バハレーンにおける歴史的なイスラーム墓碑の3次元計測

バハレーン国立博物館での調査

 東京文化財研究所は長年にわたり、バハレーンの古墳群の発掘調査や史跡整備に協力してきました。令和4(2022)年7月に現地を訪問してバハレーン国立博物館のサルマン・アル・マハリ館長と面談を行った際に、モスクや墓地に残されている歴史的なイスラーム墓碑の保護に協力してほしいとの要請がありました。現在、同国内には約150基の歴史的なイスラーム墓碑が残されていますが、塩害などにより劣化が進行しています。
 この要請に応えた新たな協力活動の第一歩として、令和5(2023)年2月11日から16日にかけて、バハレーン国立博物館とアル・ハミース・モスク(Al-Khamis Mosque)所蔵の墓碑を3次元計測しました。写真から3Dモデルを作成する技術であるSfM-MVS(Structure-from-Motion/Multi-View-Stereo)を用いた写真測量を行い、バハレーン国立博物館所蔵の20基、アル・ハミース・モスク所蔵の27基の計測を完了しました。
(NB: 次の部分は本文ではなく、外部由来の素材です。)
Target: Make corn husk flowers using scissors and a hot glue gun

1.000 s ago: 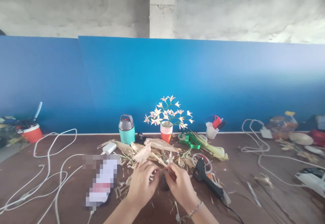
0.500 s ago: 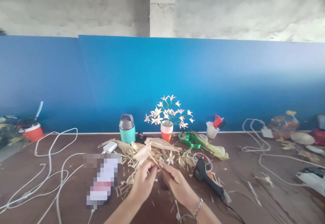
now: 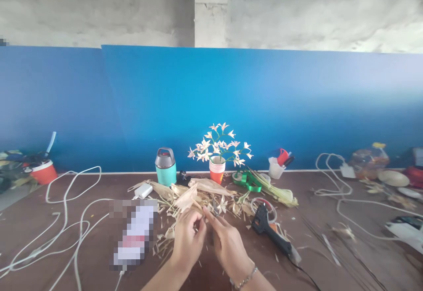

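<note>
My left hand [image 3: 189, 240] is closed in a pinch, its fingertips at a piece of dried corn husk [image 3: 185, 199] that fans out above the knuckles. Beside it, my right hand [image 3: 230, 243] has its index finger stretched towards the left fingertips and its other fingers curled in. A small grey thing [image 3: 216, 208] shows just past the right fingers; whether that hand holds it is unclear. Loose husk scraps [image 3: 165, 242] lie around both hands. Behind them, pale husk-like flowers [image 3: 220, 145] on green stems stand in stacked paper cups [image 3: 217, 172].
A black glue gun [image 3: 269, 231] lies right of my hands. Green ribbon [image 3: 247, 182] and a bundle of pale stalks [image 3: 277, 192] lie behind it. To the left are a teal jar [image 3: 166, 172], a white charger [image 3: 143, 191], a blurred-out phone [image 3: 135, 233] and white cables [image 3: 77, 238].
My right hand has turned and shifted slightly, its index finger now straighter and raised towards the left fingertips. The left hand stays nearly in place with the husk.
</note>
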`<state>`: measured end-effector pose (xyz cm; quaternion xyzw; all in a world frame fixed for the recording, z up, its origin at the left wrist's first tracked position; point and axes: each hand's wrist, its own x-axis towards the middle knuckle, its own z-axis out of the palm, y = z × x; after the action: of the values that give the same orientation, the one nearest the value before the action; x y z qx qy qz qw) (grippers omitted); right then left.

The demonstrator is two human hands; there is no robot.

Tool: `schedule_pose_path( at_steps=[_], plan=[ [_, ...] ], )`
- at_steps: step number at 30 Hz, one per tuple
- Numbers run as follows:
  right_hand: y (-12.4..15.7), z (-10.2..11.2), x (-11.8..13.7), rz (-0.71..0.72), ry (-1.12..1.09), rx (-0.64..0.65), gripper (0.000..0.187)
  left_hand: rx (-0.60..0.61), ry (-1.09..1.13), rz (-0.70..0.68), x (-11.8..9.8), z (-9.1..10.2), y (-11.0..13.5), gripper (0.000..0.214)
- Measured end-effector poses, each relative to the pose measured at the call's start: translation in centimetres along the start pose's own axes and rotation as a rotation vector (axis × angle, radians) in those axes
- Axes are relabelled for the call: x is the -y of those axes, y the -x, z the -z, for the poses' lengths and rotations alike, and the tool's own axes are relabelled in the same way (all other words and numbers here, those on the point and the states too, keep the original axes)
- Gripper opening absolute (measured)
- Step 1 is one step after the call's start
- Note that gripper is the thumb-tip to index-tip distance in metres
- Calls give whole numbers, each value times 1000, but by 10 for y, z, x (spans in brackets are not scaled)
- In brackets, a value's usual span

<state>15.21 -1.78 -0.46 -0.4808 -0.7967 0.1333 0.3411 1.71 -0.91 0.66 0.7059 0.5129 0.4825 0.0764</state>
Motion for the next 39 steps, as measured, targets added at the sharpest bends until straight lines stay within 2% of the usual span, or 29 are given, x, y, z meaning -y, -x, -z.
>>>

石灰岩で作られた墓碑は写真測量との相性が良く、作成した3Dモデルからは写真や肉眼で見るよりもはるかに明瞭に墓碑に彫られた碑文を視認することができます。これらのモデルは、今後、広く国内外からアクセスできるプラットフォームに公開し、墓碑のデータベースとして活用していきます。
 来年度以降、さらにバハレーン国内の他の墓地にも対象を広げて3次元計測作業を進めていく予定です。